I realize now that I was extraordinarily lucky to grow up with access to daily sunrises and sunsets and a wide, broad sky above. The more I read about our dependence on natural light signals for our wellness, the more I appreciate what I had on the farm. And just because the sun went down does not mean the benefits of growing up in the country ended. 

(and Darkness)

I recently pondered the value of darkness- and our relationship with it- in a couple of blog posts in my Light Can Help Us series. In the first I explored why darkness- true, deep darkness- is necessary for our wellbeing. In the second, I wrestled with what light we could use, given that complete darkness no longer suits our modern lifestyle. It turns out that the good fortune of sunshine growing up was mirrored by an equally good fortune of darkness.

The same sky that fed my eyes the right wavelengths in the right quantities, from sunrise to sunset, became a deep, dark night sky.

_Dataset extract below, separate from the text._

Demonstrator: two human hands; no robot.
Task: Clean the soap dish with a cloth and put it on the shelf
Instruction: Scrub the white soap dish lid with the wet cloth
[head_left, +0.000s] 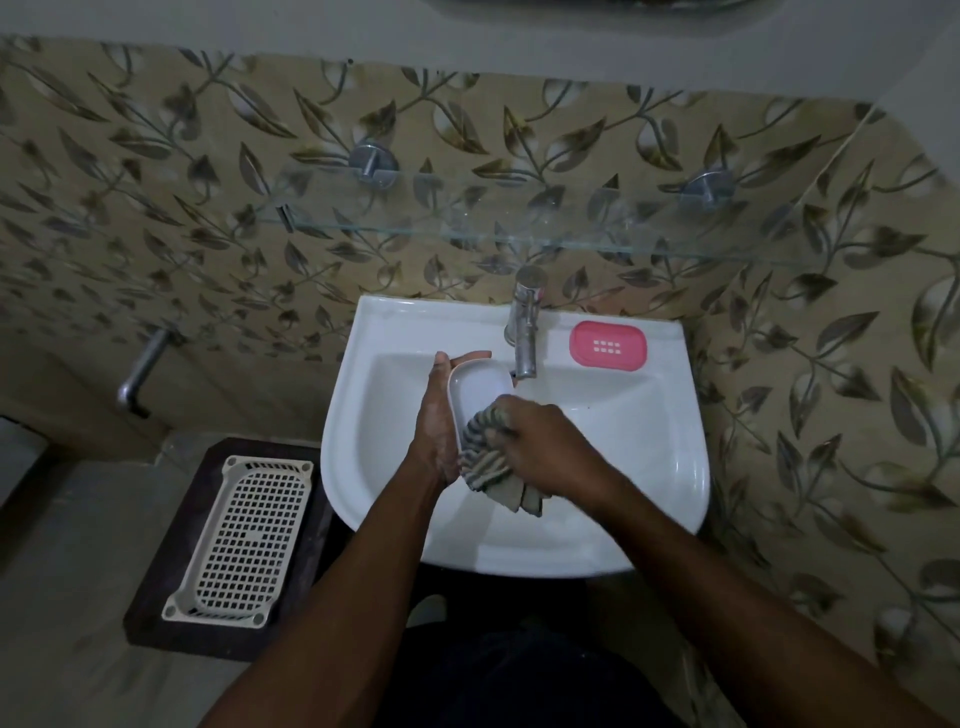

On clear nights, I could see many stars and easily make out the edges of our own Milky Way galaxy. There was some light on the farm, including the ubiquitous “utility light” on the side of the machine shed that cast glare in every direction. But I could easily walk behind the house or to a corner of the farmyard with trees at my back and be surrounded by stars.

I do not enjoy this same view in town. While my current home sits between two lakes that provide some relief from light pollution, I am near the heart of the city and surrounded by other homes and nearby businesses. The night sky is not deep and dark, though I can often see a few dozen stars. This itself is rare; those of us that live in larger cities may only see a dozen or so, all the rest chased away by wasted light from our porches and parking lots.

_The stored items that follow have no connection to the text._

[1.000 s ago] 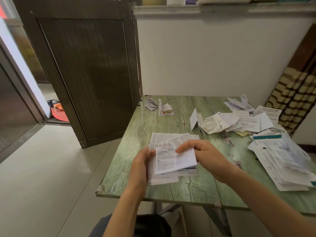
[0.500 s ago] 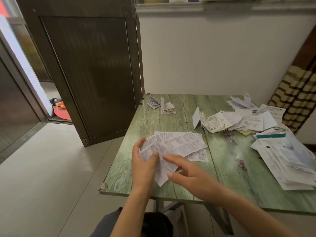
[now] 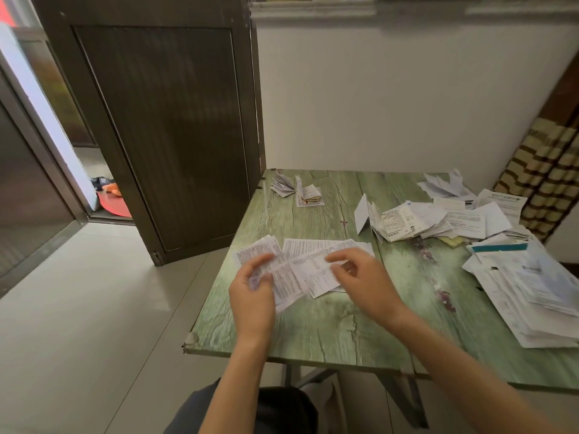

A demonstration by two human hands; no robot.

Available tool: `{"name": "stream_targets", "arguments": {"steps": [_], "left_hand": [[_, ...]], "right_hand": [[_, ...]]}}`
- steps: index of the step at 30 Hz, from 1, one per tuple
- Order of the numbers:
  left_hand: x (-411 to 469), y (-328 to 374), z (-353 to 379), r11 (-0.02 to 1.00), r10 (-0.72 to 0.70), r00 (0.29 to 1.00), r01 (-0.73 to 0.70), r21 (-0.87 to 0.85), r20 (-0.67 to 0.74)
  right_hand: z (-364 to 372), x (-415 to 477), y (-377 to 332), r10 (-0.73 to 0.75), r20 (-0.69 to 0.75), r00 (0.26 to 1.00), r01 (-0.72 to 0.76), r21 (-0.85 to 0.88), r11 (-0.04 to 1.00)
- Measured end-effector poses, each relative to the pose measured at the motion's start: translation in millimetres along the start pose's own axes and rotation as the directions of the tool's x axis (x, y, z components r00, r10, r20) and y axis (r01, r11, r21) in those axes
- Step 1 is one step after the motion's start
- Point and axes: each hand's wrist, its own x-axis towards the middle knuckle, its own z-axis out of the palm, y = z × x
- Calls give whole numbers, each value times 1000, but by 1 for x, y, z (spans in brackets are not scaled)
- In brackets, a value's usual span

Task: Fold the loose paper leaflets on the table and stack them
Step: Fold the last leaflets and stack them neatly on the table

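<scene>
1. A long white printed paper leaflet point(image 3: 297, 272) is hovering over the near left of the green wood-grain table point(image 3: 329, 333).
2. The left hand point(image 3: 252, 297) is gripping its left end, fingers curled; the right hand point(image 3: 365, 277) is pinching its right end.
3. Its long axis is running left to right, equally near both hands.

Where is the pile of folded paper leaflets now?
The pile of folded white paper leaflets lies in the head view at the far left corner of the green wood-grain table, next to the dark brown door.
</scene>
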Motion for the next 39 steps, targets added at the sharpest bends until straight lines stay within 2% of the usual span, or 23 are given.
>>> {"name": "stream_targets", "arguments": {"steps": [2,5,8,16,18,19,21,23,25,26,27,30,33,36,39], "left_hand": [[0,2,1,998,-55,998,55,-2,42],[-1,2,4,996,-84,994,83,17,64],[-2,1,5,995,-98,995,98,5,37],[-1,2,0,972,-234,972,234,-17,15],[-1,3,0,968,-251,968,251,-21,13],[0,3,-1,965,-261,965,261,-21,13],[0,3,-1,961,-274,961,275,-12,17],[0,2,1,963,-269,963,269,3,21],[0,2,2,966,-258,965,258,8,43],[-1,3,3,969,-248,967,248,6,60],[-1,3,4,973,-233,970,233,10,76],[-7,6,8,986,-164,980,165,-1,110],[-17,11,12,977,-132,973,160,-142,189],[-22,12,13,984,-69,979,98,-148,193],[-20,9,12,997,9,989,2,-74,146]], "right_hand": [[-2,22,16,64,-119,991,-91,-240,966],[14,37,24,312,21,950,-287,-342,895],[34,38,27,352,32,935,-284,-527,801],[25,39,23,323,-171,931,-365,-427,827],[17,40,21,325,-218,920,-382,-319,868],[12,42,20,347,-223,911,-392,-207,897],[-2,43,13,422,-137,896,-395,185,900],[-15,36,-3,433,54,900,-385,564,731],[-22,26,-20,345,218,913,-389,718,577],[-21,21,-26,305,259,916,-393,727,563],[-18,16,-32,286,271,919,-391,707,589],[3,0,-44,254,147,956,-294,503,813],[28,-10,-44,147,-6,989,-139,287,948],[45,-14,-37,42,-113,993,-35,63,997],[52,-17,-33,-62,-197,978,21,-203,979]]}}
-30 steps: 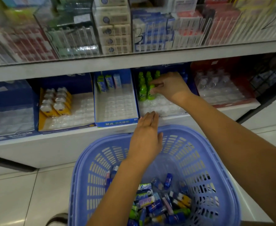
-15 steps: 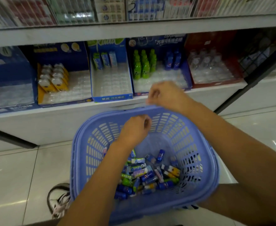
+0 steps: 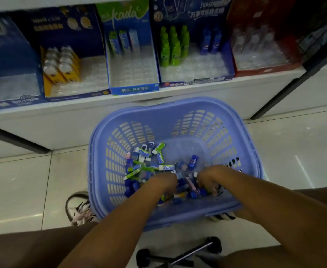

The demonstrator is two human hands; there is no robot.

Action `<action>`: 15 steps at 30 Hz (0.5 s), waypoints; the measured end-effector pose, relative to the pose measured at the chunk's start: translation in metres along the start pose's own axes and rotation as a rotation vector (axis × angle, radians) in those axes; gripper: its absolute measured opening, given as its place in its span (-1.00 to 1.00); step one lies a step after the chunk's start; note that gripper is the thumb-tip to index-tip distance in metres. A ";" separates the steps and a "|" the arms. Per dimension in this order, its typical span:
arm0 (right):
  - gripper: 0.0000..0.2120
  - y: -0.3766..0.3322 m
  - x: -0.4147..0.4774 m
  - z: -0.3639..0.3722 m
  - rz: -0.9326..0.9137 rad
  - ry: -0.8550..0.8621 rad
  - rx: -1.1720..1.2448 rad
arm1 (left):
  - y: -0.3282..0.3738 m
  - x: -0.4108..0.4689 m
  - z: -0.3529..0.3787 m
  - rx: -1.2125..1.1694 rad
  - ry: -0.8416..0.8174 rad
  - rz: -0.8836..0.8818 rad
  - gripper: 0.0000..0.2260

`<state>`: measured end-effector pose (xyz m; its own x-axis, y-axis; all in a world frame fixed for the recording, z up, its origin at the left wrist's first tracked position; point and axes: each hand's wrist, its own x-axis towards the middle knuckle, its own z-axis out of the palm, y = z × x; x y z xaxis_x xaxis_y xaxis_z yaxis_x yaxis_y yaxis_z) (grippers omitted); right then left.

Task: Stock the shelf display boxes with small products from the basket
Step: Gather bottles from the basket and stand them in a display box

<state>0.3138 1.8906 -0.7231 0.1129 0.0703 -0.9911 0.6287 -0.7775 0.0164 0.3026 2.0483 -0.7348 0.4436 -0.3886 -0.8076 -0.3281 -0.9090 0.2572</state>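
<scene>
blue plastic basket [image 3: 178, 103] holds loose small products [image 3: 151, 157], left hand [image 3: 165, 183] and right hand [image 3: 210, 178] both sunk fingers-down in the pile, grasp on anything not discernible.

The white shelf [image 3: 178, 97] crosses the upper frame, carrying five open display boxes [image 3: 133, 89] side by side, from a blue box [image 3: 8, 55] at far left to a red box [image 3: 265, 69] at upper right. Below, the glossy tiled floor [image 3: 23, 180] bears a purple basket [image 3: 178, 105] at centre, a shoe [image 3: 79, 207] by its lower-left corner, and a black frame [image 3: 178, 256] at the bottom edge.
</scene>
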 end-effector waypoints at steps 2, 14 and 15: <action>-0.66 -0.003 0.004 -0.003 0.002 -0.072 -0.021 | -0.002 0.003 -0.002 -0.020 -0.009 -0.007 -0.75; -0.50 0.016 0.013 0.001 -0.042 -0.011 0.209 | -0.061 -0.003 -0.038 -0.271 0.329 -0.168 -0.74; -0.48 0.016 0.012 0.001 -0.053 -0.021 0.230 | -0.069 -0.006 -0.042 -0.256 0.332 -0.193 -0.72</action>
<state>0.3251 1.8782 -0.7349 0.0665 0.1039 -0.9924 0.4416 -0.8949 -0.0641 0.3574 2.1074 -0.7257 0.7333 -0.1976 -0.6506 -0.0153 -0.9614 0.2747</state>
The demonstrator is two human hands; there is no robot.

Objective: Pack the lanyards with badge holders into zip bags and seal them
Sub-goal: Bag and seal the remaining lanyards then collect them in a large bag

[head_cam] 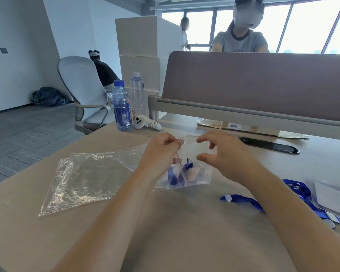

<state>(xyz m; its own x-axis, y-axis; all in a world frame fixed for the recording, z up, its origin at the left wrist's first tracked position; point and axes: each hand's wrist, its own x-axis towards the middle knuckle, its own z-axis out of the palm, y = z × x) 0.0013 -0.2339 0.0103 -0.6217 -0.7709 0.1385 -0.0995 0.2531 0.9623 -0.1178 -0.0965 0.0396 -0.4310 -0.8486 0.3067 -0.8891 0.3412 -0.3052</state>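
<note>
Right now your left hand is closed in a pinch on the top edge of a small clear zip bag with a red seal line, holding it up off the pale wooden table near the table's middle. Your right hand is half open beside it, thumb and forefinger curved apart at the bag's upper right edge; whether they actually grip the plastic cannot be told. Inside the bag sits a bunched blue lanyard, with something pale next to it.

Lying flat toward the table's left edge is a large crumpled clear plastic bag. At the right edge, more blue lanyards rest with clear badge holders holding white cards, partly overlapping them.

Along the far side stand a blue-labelled water bottle with a blue cap and a taller clear bottle, just beside each other, with a white handheld controller lying in front.
</note>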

I miss the quiet darkness of the countryside and revel in darkness whenever we go camping. I value darkness so much that I quit using the horrible glare bombs supplied with the camper and installed a low shielded step light near the ground, but even that is often too bright for my liking.

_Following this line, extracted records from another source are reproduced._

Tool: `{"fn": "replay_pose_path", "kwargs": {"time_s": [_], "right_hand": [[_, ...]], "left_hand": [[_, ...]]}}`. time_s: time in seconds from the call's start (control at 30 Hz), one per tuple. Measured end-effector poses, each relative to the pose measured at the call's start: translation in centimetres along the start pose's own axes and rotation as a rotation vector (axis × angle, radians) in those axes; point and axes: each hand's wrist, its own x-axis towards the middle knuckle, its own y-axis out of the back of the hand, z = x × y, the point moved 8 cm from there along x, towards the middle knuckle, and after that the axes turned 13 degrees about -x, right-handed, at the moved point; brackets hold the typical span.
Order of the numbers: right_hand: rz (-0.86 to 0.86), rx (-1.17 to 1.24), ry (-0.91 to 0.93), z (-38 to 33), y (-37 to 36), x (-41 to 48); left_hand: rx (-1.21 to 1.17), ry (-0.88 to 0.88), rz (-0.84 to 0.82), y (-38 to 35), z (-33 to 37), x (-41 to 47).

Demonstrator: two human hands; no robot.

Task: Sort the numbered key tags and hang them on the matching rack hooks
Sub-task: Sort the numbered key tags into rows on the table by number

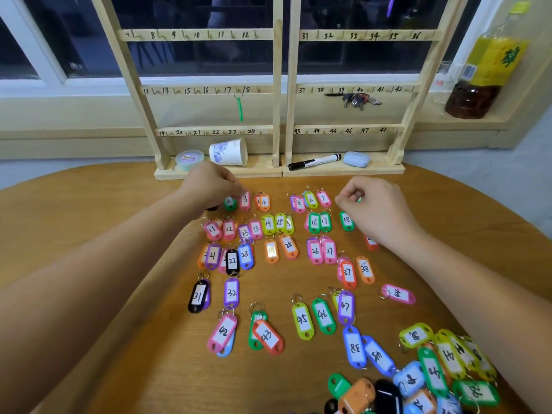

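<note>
Tipped paper cup (228, 152), lidded tub (189, 159) on rack base (260, 171), dark liquid (470, 100) in bottle (493, 61)

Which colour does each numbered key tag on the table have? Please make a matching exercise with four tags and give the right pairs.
Tags:
1. tag 22
2. tag 32
3. tag 46
4. tag 42

Colours:
A. green
B. pink
C. black
D. purple

Pairs: 1-C, 2-D, 3-A, 4-B
</note>
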Motion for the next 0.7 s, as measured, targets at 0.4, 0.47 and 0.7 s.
{"fn": "replay_pose_path", "kwargs": {"time_s": [0.4,0.47,0.7], "right_hand": [[-0.018,0.156,0.121,-4.7,2.1,-6.9],[-0.021,0.180,0.115,-4.7,2.8,-8.0],[-0.136,0.213,0.109,-3.5,4.1,-13.0]], "left_hand": [[0.286,-0.191,0.137,0.4,-0.2,-0.4],[0.219,-0.219,0.180,1.1,0.3,-1.6],[0.020,-0.348,0.120,0.9,3.4,-11.2]]}}
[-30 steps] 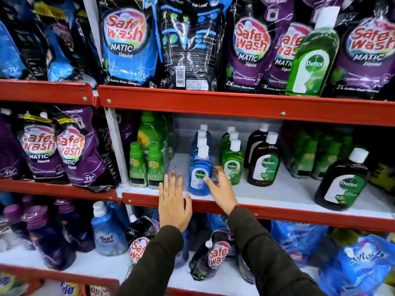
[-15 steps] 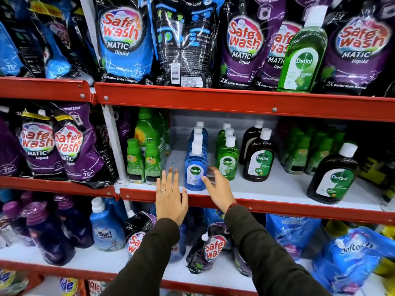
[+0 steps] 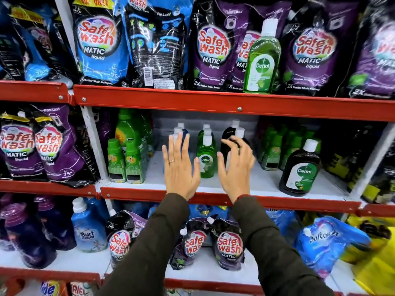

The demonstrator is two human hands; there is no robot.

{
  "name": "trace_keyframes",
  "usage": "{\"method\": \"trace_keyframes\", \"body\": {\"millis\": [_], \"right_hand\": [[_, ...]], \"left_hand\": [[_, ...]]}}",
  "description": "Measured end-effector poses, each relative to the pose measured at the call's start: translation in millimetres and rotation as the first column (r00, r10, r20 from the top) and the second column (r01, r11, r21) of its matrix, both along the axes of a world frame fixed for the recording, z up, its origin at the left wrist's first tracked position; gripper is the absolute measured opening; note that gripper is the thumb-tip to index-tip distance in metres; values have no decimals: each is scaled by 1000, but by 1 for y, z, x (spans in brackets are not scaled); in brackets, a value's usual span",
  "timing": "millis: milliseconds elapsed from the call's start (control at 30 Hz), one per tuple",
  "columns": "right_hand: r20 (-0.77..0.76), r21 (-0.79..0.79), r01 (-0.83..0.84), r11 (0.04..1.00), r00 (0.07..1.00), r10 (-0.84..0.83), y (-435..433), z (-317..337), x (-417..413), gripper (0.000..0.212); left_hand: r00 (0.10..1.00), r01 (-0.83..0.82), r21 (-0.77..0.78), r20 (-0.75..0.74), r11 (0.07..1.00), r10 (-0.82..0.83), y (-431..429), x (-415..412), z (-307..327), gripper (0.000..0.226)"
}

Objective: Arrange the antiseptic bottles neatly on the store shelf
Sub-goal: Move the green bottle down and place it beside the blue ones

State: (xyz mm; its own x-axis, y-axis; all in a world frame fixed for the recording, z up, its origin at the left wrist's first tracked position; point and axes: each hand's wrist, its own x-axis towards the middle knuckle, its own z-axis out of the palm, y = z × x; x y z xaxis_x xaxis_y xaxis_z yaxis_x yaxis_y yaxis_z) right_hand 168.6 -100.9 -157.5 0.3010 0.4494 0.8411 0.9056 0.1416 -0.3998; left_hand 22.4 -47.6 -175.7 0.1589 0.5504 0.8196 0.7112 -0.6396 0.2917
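Observation:
On the middle shelf (image 3: 267, 184) stand three short rows of white-capped Dettol bottles. The blue row (image 3: 181, 130) is mostly hidden behind my left hand (image 3: 180, 167), which is raised flat with fingers apart. The green row (image 3: 205, 161) shows between my hands. The dark brown row (image 3: 232, 133) sits behind my right hand (image 3: 236, 165), whose fingers are spread and slightly curled, holding nothing. A lone brown Dettol bottle (image 3: 300, 169) stands apart at the right. A tall green Dettol bottle (image 3: 262, 58) stands on the upper shelf among pouches.
Small green bottles (image 3: 124, 161) stand left of the rows and more green bottles (image 3: 275, 146) to the right. Safe Wash pouches (image 3: 100, 41) fill the upper shelf and the left bay. Red shelf edges (image 3: 213, 101) run above and below. Detergent bottles and pouches crowd the lower shelf.
Both hands have lifted from the shelf's front edge to bottle height in front of the rows. My right hand has left the blue bottle's side and moved right, before the brown row.

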Motion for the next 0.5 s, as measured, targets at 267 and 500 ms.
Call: {"method": "trace_keyframes", "body": {"millis": [267, 500], "right_hand": [[21, 239, 60, 969, 998, -67, -29, 88, 32, 34], [-63, 216, -55, 975, 995, 71, -22, 164, 69, 54]], "left_hand": [[1000, 3, 252, 12, 968, -6, -10, 45, 93, 70], [995, -81, 301, -27, 950, 93, 10, 60, 139, 72]]}}
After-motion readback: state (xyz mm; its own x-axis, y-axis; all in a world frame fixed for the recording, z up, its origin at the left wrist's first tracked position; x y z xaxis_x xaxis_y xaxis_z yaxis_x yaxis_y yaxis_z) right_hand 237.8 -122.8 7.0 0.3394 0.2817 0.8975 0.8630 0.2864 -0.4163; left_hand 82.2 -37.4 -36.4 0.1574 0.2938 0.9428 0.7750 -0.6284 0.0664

Those living in densely populated urban areas may never experience a night sky like the one I enjoyed and took for granted growing up on the farm, and this is a problem for all of us. When we do not know something exists, we cannot love it and we are less likely to work to preserve it. If we do not know that the Milky Way should be visible to our naked eyes, that stars should number in the thousands, why would we shield our porch lights, stop uplighting our trees, and advocate for ordinances that require parking lots to go dark after hours?

Each generation remembers only their own experience. As time passes, most of us living today have not seen a good night sky. We may think we have, but even growing up on the farm I was several steps removed from the night sky enjoyed by my family when they settled the farm in the 1880’s. This theory can be applied to nearly any environmental degradation; I have never known the lakes in Madison to be clear and clean, so imagining them as anything but algae-filled and mud-bottomed is difficult. We need to listen to those who study the past and take steps to restore our darkness.

I feel fortunate to have grown up in a rural environment with access to natural light and deeper darkness than I have lived with for the last thirty years. Perhaps this foundation made me more sensitive to light, more appreciative of the vast array of colors in the daytime, more easily delighted by the sparkle of night stars. Perhaps I have spent the last few decades subconsciously trying to recreate the experiences of my youth through lighting design, always falling short of what nature provides. 

I would love to change the world so that others could enjoy what I had and lost.